In connection with Mr. Meissner’s transition,

the Company has entered into a consulting agreement pursuant to which he will assist with transition and advisory matters following his

departure.

Additional details regarding the leadership transition

will be included in a Current Report on Form 8-K to be filed by the Company with the U.S. Securities and Exchange Commission.

More Information

Splash Beverage Group

Contact Information

Splash Beverage Group

954-745-5815

Info@SplashBeverageGroup.com

Dennis Burns

567-237-4132

dburns@SplashBeverageGroup.com

Media Contact

Angela Gorman

AMWPR

angela@amwpr.com

917-348-0083

Cautionary Note Regarding Forward-Looking Statements

This press release contains forward-looking statements

within the meaning of the Private Securities Litigation Reform Act of 1995, including statements regarding the Company’s business

transition, proposed business combination, and regulatory developments. Forward-looking statements are prefaced by words such as “anticipate,”

“expect,” “plan,” “could,” “may,” “will,” “should,” “would,”

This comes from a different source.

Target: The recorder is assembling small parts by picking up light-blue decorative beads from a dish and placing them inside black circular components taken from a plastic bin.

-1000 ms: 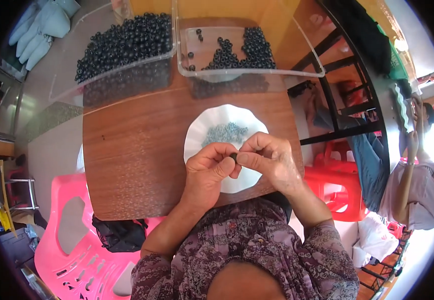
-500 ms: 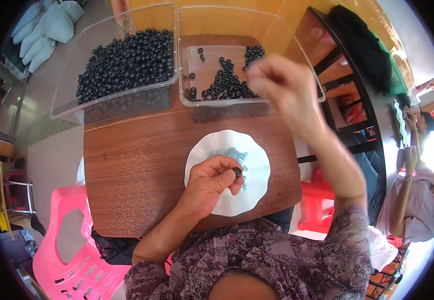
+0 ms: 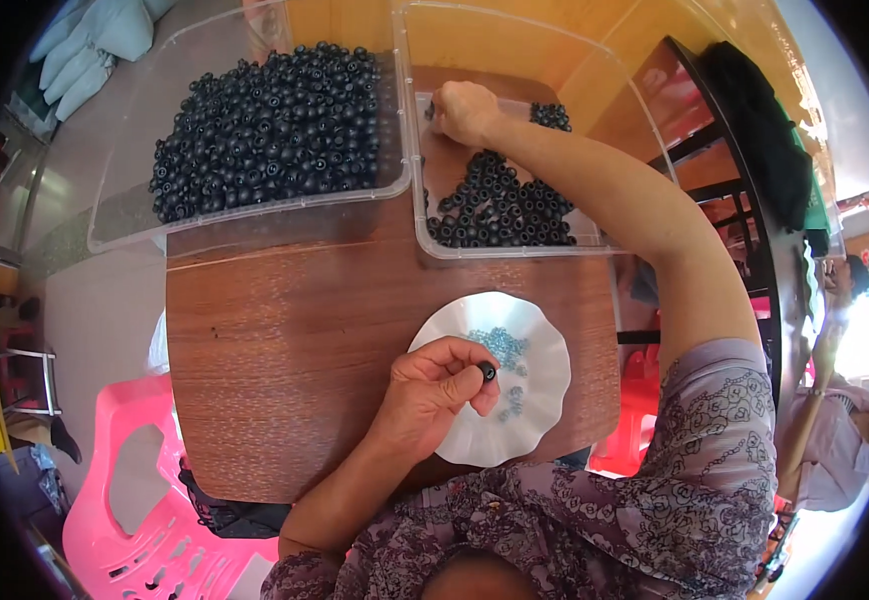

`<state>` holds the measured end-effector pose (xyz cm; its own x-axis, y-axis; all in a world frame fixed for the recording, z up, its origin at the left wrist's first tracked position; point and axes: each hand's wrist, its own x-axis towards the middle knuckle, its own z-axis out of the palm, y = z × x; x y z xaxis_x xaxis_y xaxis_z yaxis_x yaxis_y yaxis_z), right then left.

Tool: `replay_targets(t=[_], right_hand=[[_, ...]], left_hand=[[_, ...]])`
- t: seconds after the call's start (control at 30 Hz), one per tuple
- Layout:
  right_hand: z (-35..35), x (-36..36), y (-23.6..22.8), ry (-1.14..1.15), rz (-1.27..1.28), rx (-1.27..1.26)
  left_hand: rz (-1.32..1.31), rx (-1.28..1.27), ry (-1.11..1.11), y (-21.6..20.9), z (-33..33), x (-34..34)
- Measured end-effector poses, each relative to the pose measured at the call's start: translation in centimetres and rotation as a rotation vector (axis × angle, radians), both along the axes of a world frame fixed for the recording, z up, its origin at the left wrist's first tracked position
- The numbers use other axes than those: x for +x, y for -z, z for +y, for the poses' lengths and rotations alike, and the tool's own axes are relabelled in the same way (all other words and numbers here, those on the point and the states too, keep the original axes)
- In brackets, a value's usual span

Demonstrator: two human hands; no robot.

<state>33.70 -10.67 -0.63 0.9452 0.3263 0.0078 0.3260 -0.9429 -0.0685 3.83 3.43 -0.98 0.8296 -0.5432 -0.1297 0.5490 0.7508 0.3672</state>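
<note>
My left hand [image 3: 433, 400] pinches a small black round piece with a hole [image 3: 488, 371] between thumb and fingers, above the near left part of a white wavy-edged plate [image 3: 545, 400]. Small translucent bluish pieces [image 3: 500, 345] lie scattered on that plate. My right hand [image 3: 465, 113] reaches into the clear plastic bin on the right [image 3: 515, 252], at its far left side. Its fingers are bent down and closed, with something dark at their tips that I cannot make out. Loose black pieces with holes [image 3: 500, 205] lie in the bin, partly under my forearm.
A second clear bin [image 3: 285, 207] at the left holds a large heap of black pieces [image 3: 270, 135]. Both bins stand at the far side of the brown wooden table [image 3: 285, 370]. A pink chair [image 3: 105, 480] is at the left, a red stool [image 3: 635, 425] at the right. Another person [image 3: 835, 440] sits farther right.
My right hand has moved left and away from me, down into the right bin. My left hand still holds the black piece. The whole view has shifted slightly.
</note>
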Motion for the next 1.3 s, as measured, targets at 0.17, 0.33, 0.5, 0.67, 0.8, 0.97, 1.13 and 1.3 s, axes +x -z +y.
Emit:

“intend,” “potential,” “believe,” “estimate,” “forecast,” “project,”

and similar words.

Forward-looking statements are based on current expectations

and assumptions regarding the Company’s business and future conditions and are subject to inherent uncertainties, risks, and changes

in circumstances that are difficult to predict. Actual results may differ materially from those contemplated by such forward-looking statements

due to a variety of factors, including, without limitation, the Company’s ability to negotiate and enter into definitive agreements

related to the proposed merger, obtain necessary approvals and consents, satisfy closing conditions, raise sufficient capital, maintain

compliance with NYSE American listing standards, successfully integrate operations, and respond to evolving regulatory conditions within

the cannabinoid and wellness industries.

Additional information concerning these and other

risk factors is contained in the Company’s filings with the U.S. Securities and Exchange Commission, including its Annual Report

on Form 10-K for the year ended December 31, 2025. Any forward-looking statement made by the Company speaks only as of the date on which

it is made. The Company undertakes no obligation to publicly update any forward-looking statements, whether as a result of new information,

future developments, or otherwise, except as required by law.